> WORK INSTRUCTIONS
For the records below, tally the lines that contain "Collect" and give only that number.

> INFORMATION PROVIDED
----------------

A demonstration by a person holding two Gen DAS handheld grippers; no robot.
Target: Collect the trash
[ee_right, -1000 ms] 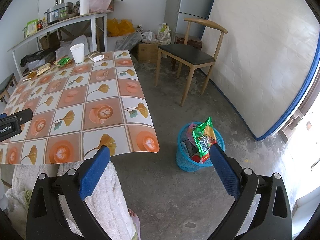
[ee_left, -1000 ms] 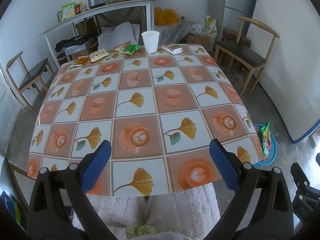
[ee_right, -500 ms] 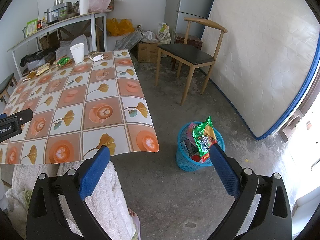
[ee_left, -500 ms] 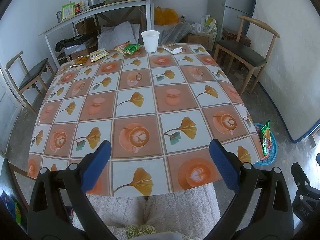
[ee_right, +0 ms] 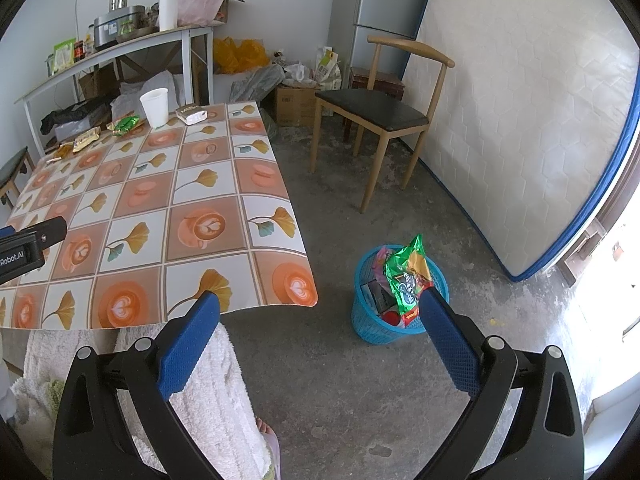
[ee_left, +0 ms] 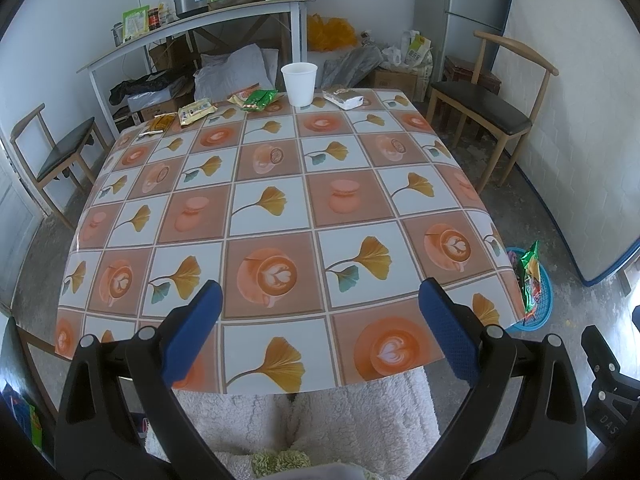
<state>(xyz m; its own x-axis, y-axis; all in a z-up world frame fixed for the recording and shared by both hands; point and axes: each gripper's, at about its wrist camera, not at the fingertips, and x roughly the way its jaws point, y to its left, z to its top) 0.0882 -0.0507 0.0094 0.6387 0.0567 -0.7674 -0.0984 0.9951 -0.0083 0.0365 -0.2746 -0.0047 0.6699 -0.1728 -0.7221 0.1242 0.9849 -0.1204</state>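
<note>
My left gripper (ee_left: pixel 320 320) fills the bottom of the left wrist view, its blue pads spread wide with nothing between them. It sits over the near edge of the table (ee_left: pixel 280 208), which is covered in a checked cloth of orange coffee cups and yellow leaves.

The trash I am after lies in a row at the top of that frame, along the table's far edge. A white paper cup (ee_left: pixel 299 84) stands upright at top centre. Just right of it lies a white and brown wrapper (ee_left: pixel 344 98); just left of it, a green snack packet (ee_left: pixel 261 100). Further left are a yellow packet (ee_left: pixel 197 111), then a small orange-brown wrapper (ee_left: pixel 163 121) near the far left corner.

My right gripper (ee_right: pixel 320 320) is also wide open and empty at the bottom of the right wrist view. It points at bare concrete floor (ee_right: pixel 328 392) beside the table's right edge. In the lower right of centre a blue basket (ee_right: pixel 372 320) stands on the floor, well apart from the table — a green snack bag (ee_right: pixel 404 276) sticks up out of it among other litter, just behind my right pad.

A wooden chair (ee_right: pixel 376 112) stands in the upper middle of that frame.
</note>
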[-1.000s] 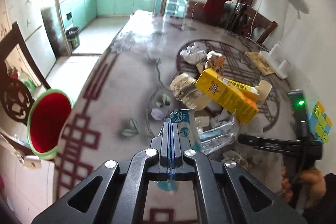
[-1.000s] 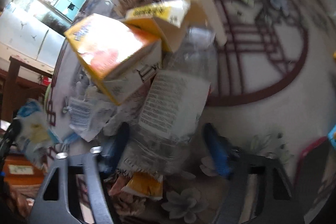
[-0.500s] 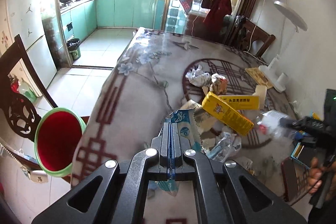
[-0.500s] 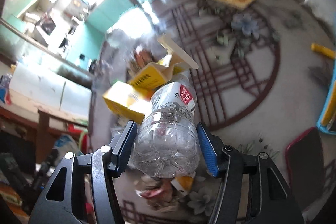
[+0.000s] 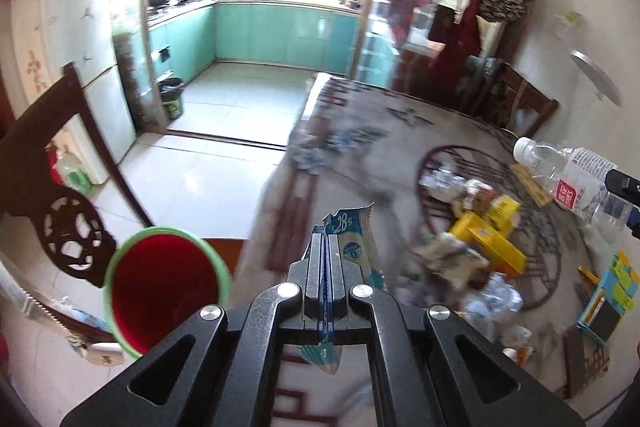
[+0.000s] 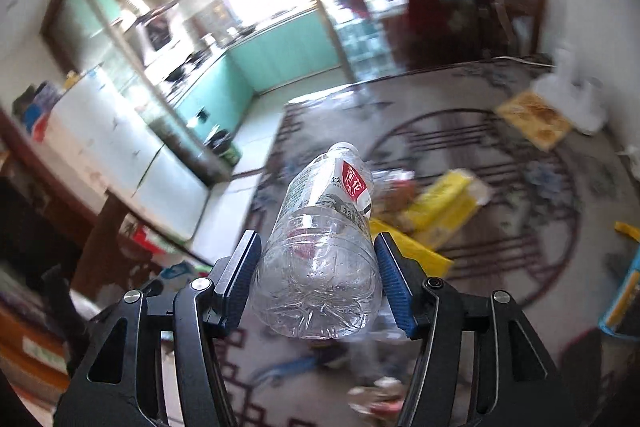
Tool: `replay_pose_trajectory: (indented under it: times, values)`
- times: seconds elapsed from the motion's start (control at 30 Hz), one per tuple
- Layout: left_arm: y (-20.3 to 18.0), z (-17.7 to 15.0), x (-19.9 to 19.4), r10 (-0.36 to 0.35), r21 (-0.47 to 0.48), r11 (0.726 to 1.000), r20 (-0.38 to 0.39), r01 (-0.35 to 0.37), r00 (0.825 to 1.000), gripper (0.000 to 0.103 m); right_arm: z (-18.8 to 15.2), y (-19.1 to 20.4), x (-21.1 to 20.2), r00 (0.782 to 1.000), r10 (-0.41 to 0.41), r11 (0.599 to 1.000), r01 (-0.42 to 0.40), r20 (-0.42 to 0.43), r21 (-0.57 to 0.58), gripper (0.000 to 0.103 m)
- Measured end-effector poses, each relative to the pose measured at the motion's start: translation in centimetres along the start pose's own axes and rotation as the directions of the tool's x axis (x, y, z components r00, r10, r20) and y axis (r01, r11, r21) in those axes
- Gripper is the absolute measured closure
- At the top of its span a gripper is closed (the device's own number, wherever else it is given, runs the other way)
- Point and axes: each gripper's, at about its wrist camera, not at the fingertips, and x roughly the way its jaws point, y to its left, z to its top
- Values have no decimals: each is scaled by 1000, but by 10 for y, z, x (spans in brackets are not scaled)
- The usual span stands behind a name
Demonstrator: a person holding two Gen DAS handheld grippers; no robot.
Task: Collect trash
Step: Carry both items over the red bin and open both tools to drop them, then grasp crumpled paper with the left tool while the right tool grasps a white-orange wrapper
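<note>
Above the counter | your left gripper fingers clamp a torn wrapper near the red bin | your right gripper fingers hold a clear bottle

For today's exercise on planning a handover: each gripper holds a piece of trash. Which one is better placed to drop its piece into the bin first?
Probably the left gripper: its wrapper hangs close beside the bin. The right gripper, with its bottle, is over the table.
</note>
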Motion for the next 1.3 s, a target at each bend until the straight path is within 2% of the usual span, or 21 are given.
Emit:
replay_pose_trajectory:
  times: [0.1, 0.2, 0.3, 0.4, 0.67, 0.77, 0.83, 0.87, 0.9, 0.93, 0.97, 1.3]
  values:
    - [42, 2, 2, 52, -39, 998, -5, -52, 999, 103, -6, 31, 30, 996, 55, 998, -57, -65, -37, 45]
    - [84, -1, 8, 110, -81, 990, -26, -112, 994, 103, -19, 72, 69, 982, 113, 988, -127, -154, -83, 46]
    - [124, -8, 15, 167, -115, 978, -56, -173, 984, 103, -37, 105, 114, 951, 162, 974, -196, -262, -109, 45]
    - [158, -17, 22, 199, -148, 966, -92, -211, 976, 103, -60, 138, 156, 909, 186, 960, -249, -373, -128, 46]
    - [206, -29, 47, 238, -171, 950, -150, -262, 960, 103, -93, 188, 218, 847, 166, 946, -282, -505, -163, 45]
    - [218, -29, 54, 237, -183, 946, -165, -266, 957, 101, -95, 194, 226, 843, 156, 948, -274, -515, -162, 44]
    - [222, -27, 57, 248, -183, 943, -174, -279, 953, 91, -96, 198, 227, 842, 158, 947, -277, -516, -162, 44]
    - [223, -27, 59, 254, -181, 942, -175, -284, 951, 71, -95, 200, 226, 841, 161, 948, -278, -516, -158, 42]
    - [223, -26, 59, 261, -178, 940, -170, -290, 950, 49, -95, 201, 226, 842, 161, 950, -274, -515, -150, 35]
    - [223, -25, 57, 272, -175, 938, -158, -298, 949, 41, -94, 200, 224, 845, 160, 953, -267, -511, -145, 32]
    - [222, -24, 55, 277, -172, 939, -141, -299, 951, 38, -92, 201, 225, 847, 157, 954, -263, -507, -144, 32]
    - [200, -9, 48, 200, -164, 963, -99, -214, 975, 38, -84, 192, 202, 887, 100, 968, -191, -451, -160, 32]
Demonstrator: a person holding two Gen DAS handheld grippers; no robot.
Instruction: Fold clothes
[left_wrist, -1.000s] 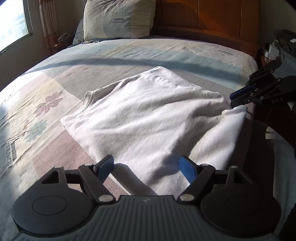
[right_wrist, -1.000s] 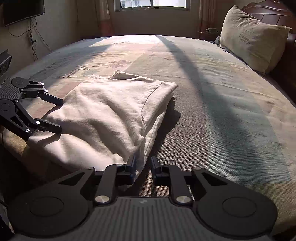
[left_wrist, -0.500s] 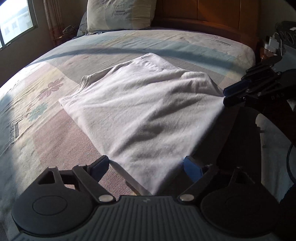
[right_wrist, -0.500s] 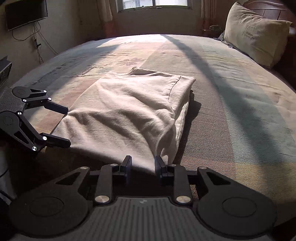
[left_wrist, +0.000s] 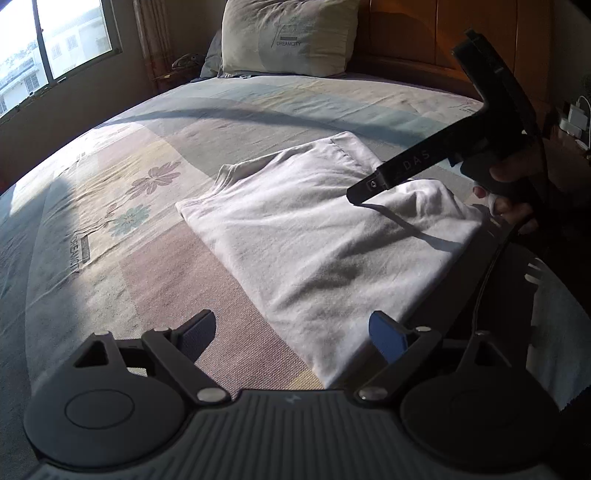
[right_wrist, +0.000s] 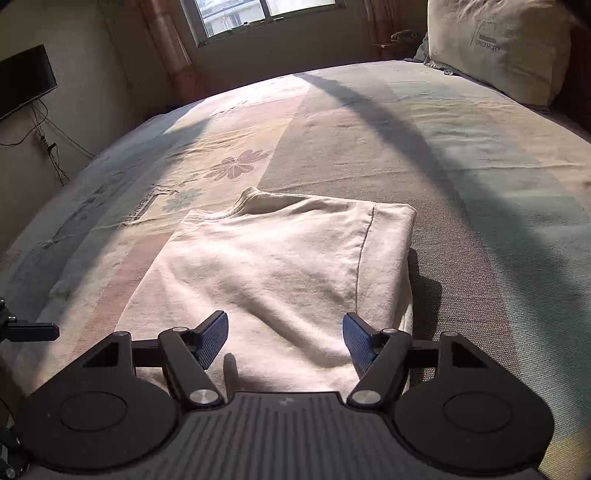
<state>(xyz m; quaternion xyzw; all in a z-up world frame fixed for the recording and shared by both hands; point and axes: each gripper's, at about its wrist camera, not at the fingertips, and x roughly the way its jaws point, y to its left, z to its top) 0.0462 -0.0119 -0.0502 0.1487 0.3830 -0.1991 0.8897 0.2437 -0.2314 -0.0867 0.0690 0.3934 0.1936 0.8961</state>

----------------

> RESPONSE TO THIS EXERCISE
2